§ WORK TO BE COMPLETED:
Output each line of the listing exactly, though pictures are not to appear.

+++ TASK DATA

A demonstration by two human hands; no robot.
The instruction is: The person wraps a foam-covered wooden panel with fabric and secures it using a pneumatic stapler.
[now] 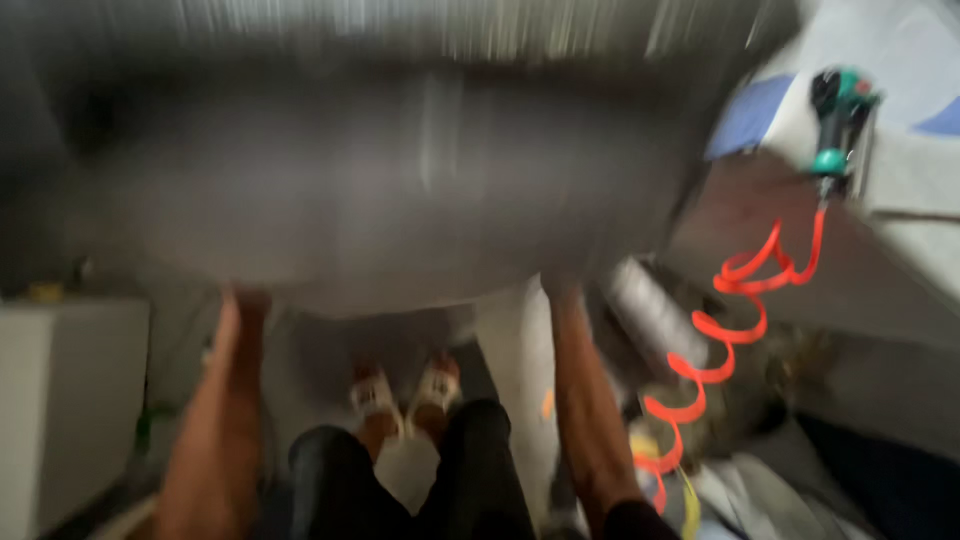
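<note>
At the left edge stands a pale box-like unit (70, 400), well apart from the work. Just to its right, the person's left arm runs up from the bottom of the frame, and the left hand (240, 305) meets the near edge of a large dark grey slab (390, 190), a flat panel or sheet so smeared by motion blur that its material cannot be told. The fingers disappear under or behind that edge, so whether the hand is spread flat or curled around it cannot be told. Between the arms, below the slab, the person's feet in white sandals (405, 392) stand on a light floor, with dark trouser legs nearer the camera. The right hand (562, 290) meets the same edge further right, its grip equally hidden.

Both hands seem to bear the slab at its near edge, set wide apart; keeping them level and evenly spaced would likely stop it from tipping, and the feet sit directly beneath it, so a firm hold matters.

Right of the arm, a coiled orange air hose (735, 320) climbs to a green and black air tool (838, 120) resting by a pale bench (900, 170).
</note>
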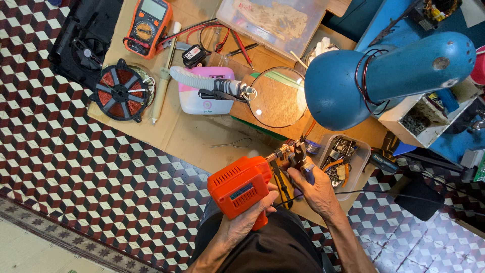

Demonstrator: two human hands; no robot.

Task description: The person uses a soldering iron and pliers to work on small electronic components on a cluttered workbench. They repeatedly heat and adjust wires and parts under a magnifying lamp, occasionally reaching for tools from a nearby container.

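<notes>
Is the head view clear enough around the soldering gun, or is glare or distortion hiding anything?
Head view: sharp and evenly lit around the orange soldering gun in the left hand; the pliers in the right hand sit in the blue lamp's shade, so the tip is hard to read; a small glare spot on the magnifying glass; wide-angle bending at the edges.

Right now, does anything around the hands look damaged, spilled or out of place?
The blue metal desk lamp has chipped, worn paint on its shade. A loose thin wire lies on the brown cardboard sheet. Nothing looks spilled. The left hand grips the orange soldering gun; the right hand holds dark pliers.
</notes>
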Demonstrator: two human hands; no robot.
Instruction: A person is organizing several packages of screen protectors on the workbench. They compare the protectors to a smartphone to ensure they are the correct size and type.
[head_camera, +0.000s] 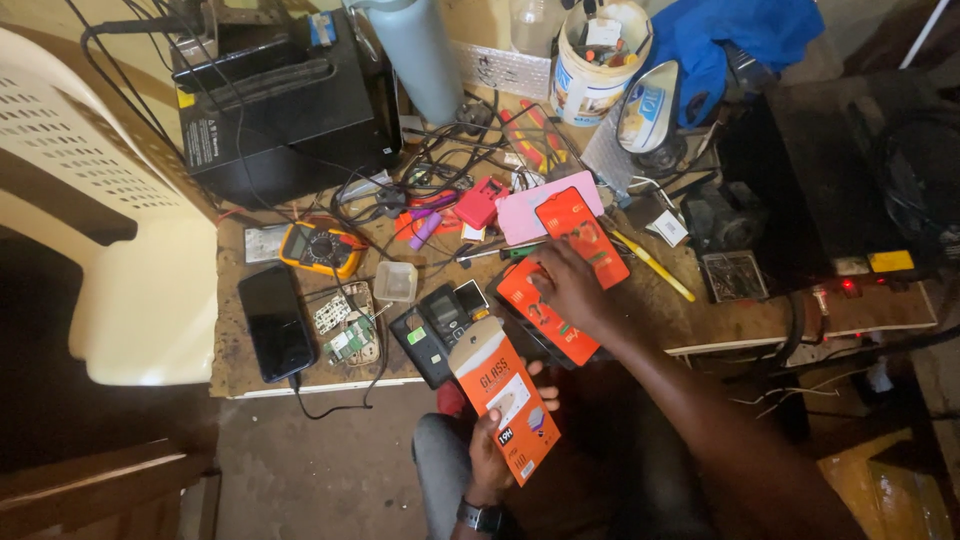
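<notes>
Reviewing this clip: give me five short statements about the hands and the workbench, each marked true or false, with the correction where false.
1. The left hand holds an orange flat package. True.
2. The right hand is raised clear of the bench. False: it rests on an orange package lying on the workbench.
3. A yellow multimeter lies on the bench. True.
4. The dark smartphone sits at the right end of the bench. False: it lies near the left end.
5. The white bucket is empty. False: it holds tools and small items.
</notes>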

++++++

§ SOLUTION TO THE EXERCISE:
A demonstration by two human hands; no robot.
The instruction is: The person wraps a foam-covered wooden panel with fabric and secures it using a pneumatic stapler.
[now] 
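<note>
At the left edge stands a pale box-like unit (70, 400), well apart from the work. Just to its right, the person's left arm runs up from the bottom of the frame, and the left hand (240, 305) meets the near edge of a large dark grey slab (390, 190), a flat panel or sheet so smeared by motion blur that its material cannot be told. The fingers disappear under or behind that edge, so whether the hand is spread flat or curled around it cannot be told. Between the arms, below the slab, the person's feet in white sandals (405, 392) stand on a light floor, with dark trouser legs nearer the camera. The right hand (562, 290) meets the same edge further right, its grip equally hidden.

Both hands seem to bear the slab at its near edge, set wide apart; keeping them level and evenly spaced would likely stop it from tipping, and the feet sit directly beneath it, so a firm hold matters.

Right of the arm, a coiled orange air hose (735, 320) climbs to a green and black air tool (838, 120) resting by a pale bench (900, 170).
</note>
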
Demonstrator: two human hands; no robot.

Task description: The person uses a soldering iron and pliers to work on small electronic components on a cluttered workbench. They repeatedly heat and adjust wires and parts under a magnifying lamp, occasionally reaching for tools from a nearby container.

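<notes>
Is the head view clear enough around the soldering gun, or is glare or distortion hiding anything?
Head view: sharp and evenly lit around the orange soldering gun in the left hand; the pliers in the right hand sit in the blue lamp's shade, so the tip is hard to read; a small glare spot on the magnifying glass; wide-angle bending at the edges.

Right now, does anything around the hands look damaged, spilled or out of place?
The blue metal desk lamp has chipped, worn paint on its shade. A loose thin wire lies on the brown cardboard sheet. Nothing looks spilled. The left hand grips the orange soldering gun; the right hand holds dark pliers.
</notes>
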Demonstrator: two human hands; no robot.
Instruction: A person is organizing several packages of screen protectors on the workbench. They compare the protectors to a smartphone to ensure they are the correct size and type.
[head_camera, +0.000s] 
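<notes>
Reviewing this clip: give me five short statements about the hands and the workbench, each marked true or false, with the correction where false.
1. The left hand holds an orange flat package. True.
2. The right hand is raised clear of the bench. False: it rests on an orange package lying on the workbench.
3. A yellow multimeter lies on the bench. True.
4. The dark smartphone sits at the right end of the bench. False: it lies near the left end.
5. The white bucket is empty. False: it holds tools and small items.
</notes>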

Nothing more remains to be added to this answer.